Innovation often has to go through a set of stage gates, or cross thresholds, set by others or judged to be the essential cross over points. When you achieve these cross over points you induce more resources, more attention and momentum. The more it successfully progresses, it eventually gains a higher resilience and then the innovation picks up more for this “cascading effect”.
The more thresholds you cross, you gain space, time, increasing attention within the organization and an increasing identity of what the innovation can achieve. The more it creates a ‘reaction’ or achieves ‘growing interactions’ then the more it ‘cascades’ for producing a cumulative effect moving through the successive stages. We gain increasing identity and strength the more we get involved in the ‘cascading effect’.
Influencing the dynamics within the innovation system
Innovation does need structures and systems. It is complex. As we get increasingly involved in innovation activity we meet more of the unforeseen, the uncertainties of working on something new where there is a need to make a decision, often on a limited set of factors than the ideal. We need to reach out for help, for understanding, for assistance.

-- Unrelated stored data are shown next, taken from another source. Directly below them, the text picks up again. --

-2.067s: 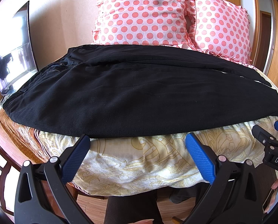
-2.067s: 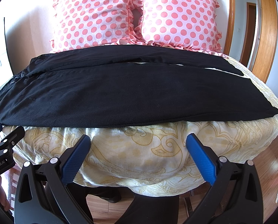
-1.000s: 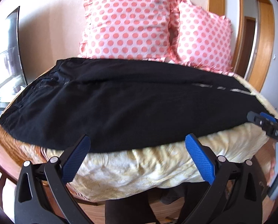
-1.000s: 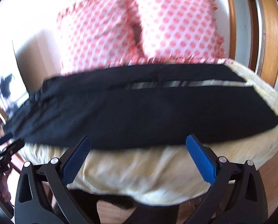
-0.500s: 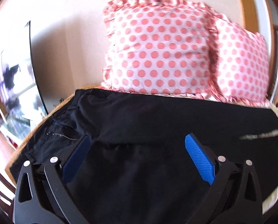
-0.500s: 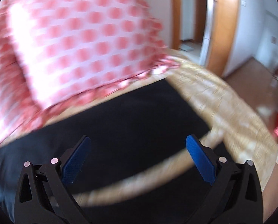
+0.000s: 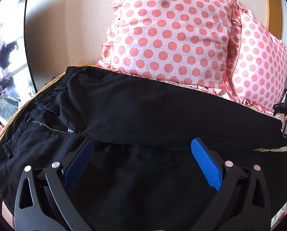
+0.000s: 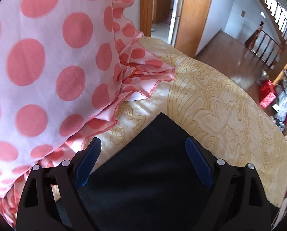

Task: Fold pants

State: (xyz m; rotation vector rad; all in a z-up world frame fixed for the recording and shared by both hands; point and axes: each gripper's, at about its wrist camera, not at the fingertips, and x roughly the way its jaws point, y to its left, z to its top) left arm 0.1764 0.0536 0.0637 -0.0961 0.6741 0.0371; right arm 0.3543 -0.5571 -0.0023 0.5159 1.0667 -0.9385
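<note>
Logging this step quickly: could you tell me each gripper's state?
Left gripper: open, holding nothing, above the pants.
Right gripper: open, over the pant-leg end.

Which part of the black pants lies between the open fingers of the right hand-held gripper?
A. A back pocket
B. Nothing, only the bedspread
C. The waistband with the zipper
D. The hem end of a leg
D: in the right wrist view the right hand-held gripper is open over the squared hem corner of the black pants on the yellow bedspread, beside the polka-dot pillow.
</note>
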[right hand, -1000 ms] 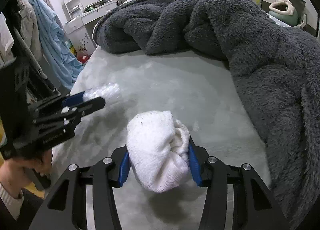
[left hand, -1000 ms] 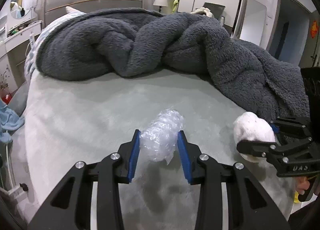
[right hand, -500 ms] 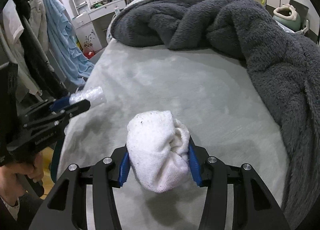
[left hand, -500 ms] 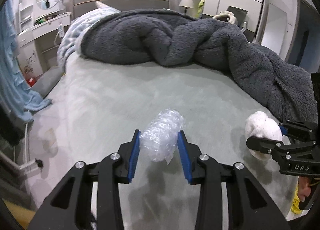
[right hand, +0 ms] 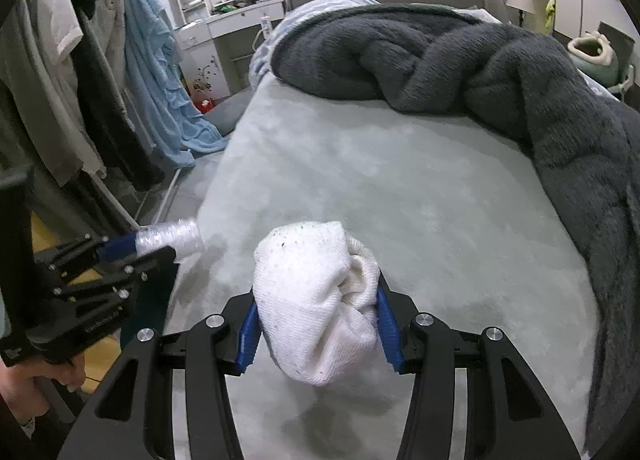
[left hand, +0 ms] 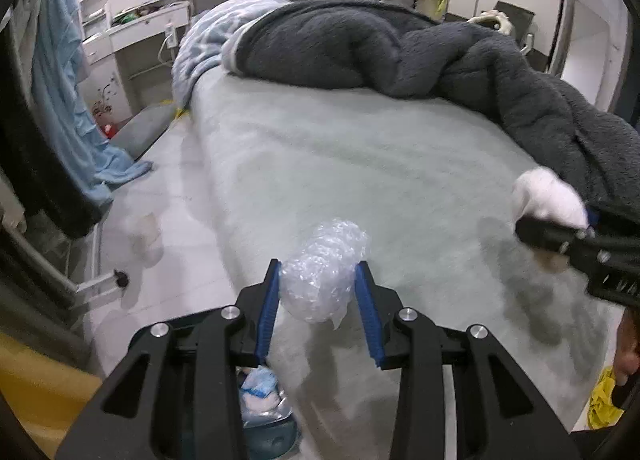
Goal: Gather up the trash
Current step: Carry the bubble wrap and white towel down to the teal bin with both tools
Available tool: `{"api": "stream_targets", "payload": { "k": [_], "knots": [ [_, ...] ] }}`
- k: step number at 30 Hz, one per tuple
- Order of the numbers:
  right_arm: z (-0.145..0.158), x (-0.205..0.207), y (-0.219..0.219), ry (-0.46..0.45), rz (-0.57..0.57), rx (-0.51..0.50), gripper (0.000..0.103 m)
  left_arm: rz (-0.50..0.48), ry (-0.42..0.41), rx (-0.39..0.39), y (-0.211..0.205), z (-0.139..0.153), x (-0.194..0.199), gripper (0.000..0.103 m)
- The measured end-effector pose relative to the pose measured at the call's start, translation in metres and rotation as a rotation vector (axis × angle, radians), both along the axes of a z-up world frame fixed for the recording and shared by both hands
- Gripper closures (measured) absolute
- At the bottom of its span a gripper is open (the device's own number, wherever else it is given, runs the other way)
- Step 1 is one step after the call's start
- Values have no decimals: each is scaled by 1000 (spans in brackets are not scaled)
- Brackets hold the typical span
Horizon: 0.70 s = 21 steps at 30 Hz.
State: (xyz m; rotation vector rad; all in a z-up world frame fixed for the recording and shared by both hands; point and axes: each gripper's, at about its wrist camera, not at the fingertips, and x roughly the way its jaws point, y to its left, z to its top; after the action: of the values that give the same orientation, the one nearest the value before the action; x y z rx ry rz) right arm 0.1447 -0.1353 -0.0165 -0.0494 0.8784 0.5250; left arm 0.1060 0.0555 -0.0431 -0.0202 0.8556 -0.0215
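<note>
In the left wrist view, the left tongs (left hand: pixel 318 302) pinch a wad of bubble wrap (left hand: pixel 322 272) above the bed's (left hand: pixel 360 163) near edge (a bin (left hand: pixel 264 420) shows below). In the right wrist view, the right tongs (right hand: pixel 318 326) clamp a white cloth (right hand: pixel 316 300) over the grey sheet, near the dark blanket (right hand: pixel 520 91).

A pale grey bed (right hand: pixel 400 187) carries a rumpled dark fleece blanket (right hand: pixel 500 71).
</note>
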Motion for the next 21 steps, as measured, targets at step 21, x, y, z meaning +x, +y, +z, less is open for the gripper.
{"api": "stream_targets", "payload": {
  "k": [21],
  "knots": [
    [1, -14, 112, -6, 175, 26, 53, 200, 201, -24, 110, -51, -25, 63]
  ]
}}
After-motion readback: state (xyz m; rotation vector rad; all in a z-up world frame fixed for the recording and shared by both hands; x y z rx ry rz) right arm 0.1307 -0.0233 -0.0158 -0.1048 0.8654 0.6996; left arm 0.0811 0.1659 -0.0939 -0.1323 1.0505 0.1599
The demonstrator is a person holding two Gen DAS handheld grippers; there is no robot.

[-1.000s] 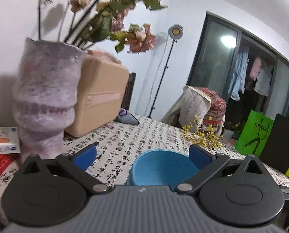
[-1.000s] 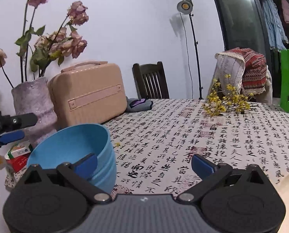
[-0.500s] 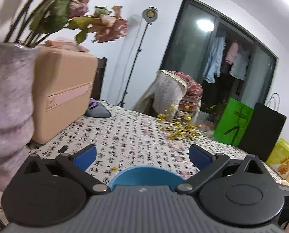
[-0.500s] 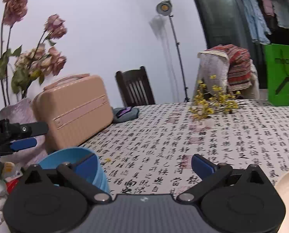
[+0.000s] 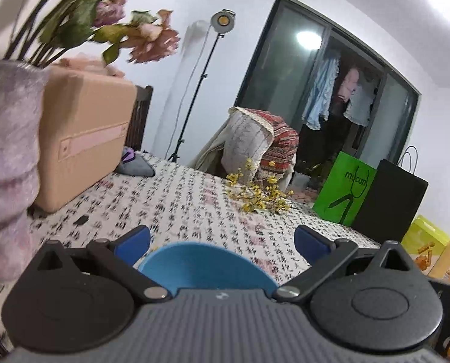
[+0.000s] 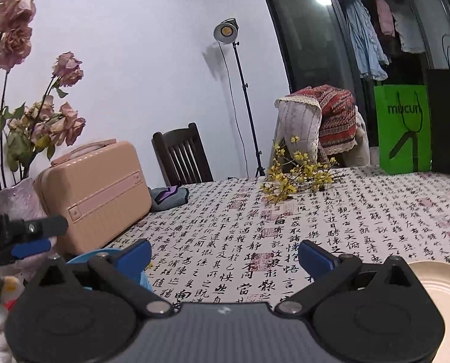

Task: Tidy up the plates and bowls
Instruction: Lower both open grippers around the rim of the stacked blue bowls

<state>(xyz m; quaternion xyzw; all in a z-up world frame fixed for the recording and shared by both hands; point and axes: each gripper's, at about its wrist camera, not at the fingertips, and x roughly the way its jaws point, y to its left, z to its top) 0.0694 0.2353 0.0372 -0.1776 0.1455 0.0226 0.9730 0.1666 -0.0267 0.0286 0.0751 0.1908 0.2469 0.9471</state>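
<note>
While the left gripper hangs with its jaws spread and empty, the blue bowl sits just below them on the table. From the right wrist, the right gripper is likewise released; the cream plate lies beside it, likely the next pickup, needing a rim grasp.

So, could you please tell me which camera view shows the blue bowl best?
The left wrist view: the blue bowl sits centred between the open left gripper, with its rim and inner wall visible. In the right wrist view, only a sliver of the bowl peeks out behind the right gripper linkage.
</note>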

So ‘the cascade effect for innovation’ often does have to deal with many unforeseen chains of events that need working through, as they can be negative on the system by taking away vital resources from other more valuable, commercially viable projects, or they can be breakthrough or transformational in pursuing.
By having in place a clear Innovation framework you can have a communicating mechanism to discuss many of these unforeseen events. It guides innovation activity. The framework can establish a common language for this to work, so everyone can get ‘the picture,’ relate to their part and understand its component parts to form this common platform.

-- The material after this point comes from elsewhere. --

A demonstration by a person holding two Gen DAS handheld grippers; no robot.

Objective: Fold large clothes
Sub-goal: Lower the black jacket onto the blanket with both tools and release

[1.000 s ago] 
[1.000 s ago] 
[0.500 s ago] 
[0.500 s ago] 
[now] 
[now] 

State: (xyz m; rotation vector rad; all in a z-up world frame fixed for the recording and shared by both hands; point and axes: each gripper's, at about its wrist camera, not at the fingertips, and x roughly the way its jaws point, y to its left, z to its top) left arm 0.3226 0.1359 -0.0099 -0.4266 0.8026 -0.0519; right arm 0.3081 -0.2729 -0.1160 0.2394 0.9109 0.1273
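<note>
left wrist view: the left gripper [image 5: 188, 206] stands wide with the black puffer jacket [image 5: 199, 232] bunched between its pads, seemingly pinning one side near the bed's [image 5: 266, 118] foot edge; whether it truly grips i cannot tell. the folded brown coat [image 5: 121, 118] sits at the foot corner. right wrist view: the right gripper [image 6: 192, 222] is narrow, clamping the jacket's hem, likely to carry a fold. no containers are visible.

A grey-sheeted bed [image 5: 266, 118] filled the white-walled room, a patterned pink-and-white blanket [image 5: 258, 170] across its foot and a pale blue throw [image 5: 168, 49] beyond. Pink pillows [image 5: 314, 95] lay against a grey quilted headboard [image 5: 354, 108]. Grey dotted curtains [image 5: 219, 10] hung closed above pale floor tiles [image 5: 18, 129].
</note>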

I clearly would suggest this is based on the Executive Innovation Work Mat, it can offer much in helping innovation if well thought through. Our resources are finite and innovation often suffers even more from this than many other aspects within business. We do need to provide an organizing innovation framework coming from those that set the strategy. This provides the general roadmap, the direction, the frame where innovation contributes to strategy. If we don’t have a well-articulated innovation strategy, how do you expect innovations that ‘drive’ the strategy forward to meet its aims?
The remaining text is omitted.